Mesmo assim a experiência foi dura e Saladino pensou, na época, que foi o pior dia de sua vida. Acabou sendo o primeiro de muitos dias melhores, diz ele:

Poucas horas depois que o choque inicial passou, a ansiedade se instalou. Por engano, eu não tinha uma rede de segurança de poupança substancial, então, com a perda repentina de receita, fiquei muito preocupado em saber como iria pagar minhas contas mensais. A pior parte da minha demissão foi que não foi por causa de um fraco desempenho no trabalho ou preocupações com o orçamento. Fui demitido apenas porque o proprietário da empresa, que era um amigo da família, tinha um problema pessoal com alguém da minha família imediata.

Com minhas costas contra a parede e nenhuma ajuda financeira vinda de ninguém, fiquei com duas opções. Sentir pena de mim mesmo e ficar de mau humor, ou sair por aí e fazer acontecer. No dia seguinte, comecei a agir. Jurei nunca mais ter meu destino nas mãos de outra pessoa. Eu iria abrir minha própria empresa e controlar meu próprio destino.

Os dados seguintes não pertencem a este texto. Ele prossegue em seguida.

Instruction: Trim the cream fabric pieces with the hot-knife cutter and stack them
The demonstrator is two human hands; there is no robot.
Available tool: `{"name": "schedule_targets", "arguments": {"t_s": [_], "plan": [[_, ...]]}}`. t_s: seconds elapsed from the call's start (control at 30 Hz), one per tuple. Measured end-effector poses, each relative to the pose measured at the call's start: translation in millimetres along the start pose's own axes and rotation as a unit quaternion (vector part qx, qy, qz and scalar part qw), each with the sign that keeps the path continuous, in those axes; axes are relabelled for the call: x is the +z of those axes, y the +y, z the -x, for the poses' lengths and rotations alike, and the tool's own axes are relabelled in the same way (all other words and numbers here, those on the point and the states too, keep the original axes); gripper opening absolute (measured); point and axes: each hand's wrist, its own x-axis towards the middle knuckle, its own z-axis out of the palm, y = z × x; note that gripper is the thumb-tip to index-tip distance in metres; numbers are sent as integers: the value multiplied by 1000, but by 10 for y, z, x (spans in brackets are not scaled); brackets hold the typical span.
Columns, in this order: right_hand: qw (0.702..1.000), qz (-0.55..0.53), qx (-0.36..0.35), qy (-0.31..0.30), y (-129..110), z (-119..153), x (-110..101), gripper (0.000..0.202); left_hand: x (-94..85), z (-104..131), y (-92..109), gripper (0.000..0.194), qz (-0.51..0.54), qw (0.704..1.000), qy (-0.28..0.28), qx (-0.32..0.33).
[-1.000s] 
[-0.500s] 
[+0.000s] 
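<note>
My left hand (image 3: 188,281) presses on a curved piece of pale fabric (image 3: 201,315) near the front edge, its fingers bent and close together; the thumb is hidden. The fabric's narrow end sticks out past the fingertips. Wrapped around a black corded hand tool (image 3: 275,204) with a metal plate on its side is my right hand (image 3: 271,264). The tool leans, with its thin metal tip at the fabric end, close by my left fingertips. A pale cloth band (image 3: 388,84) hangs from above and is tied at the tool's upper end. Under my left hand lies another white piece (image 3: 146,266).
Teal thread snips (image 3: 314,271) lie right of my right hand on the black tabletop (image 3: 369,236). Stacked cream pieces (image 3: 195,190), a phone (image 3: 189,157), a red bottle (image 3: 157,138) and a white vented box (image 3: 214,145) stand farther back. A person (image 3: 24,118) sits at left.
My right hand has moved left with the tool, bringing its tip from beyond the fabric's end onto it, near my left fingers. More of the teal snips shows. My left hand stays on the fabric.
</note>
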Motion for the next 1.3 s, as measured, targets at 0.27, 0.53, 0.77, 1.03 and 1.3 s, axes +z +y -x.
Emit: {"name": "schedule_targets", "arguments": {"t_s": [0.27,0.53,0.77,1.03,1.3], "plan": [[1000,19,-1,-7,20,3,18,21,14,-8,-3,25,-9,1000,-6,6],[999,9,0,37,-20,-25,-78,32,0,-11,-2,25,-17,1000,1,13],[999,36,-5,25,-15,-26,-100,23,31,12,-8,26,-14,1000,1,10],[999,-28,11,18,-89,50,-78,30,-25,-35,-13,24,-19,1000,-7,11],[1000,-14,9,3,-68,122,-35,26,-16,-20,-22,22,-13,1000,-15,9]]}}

O caminho da menor resistência era alavancar meus contatos, conhecimento e conjunto de habilidades existentes e abrir uma empresa de comércio eletrônico vendendo armários de cozinha e banheiro em todo o país.

Hoje, vejo aquele dia como uma das melhores coisas que já me aconteceram. Aprendi que a vida é uma questão de perspectiva. Coisas ruins acontecerão com todos, mas é como você reage que separa os vencedores e os perdedores.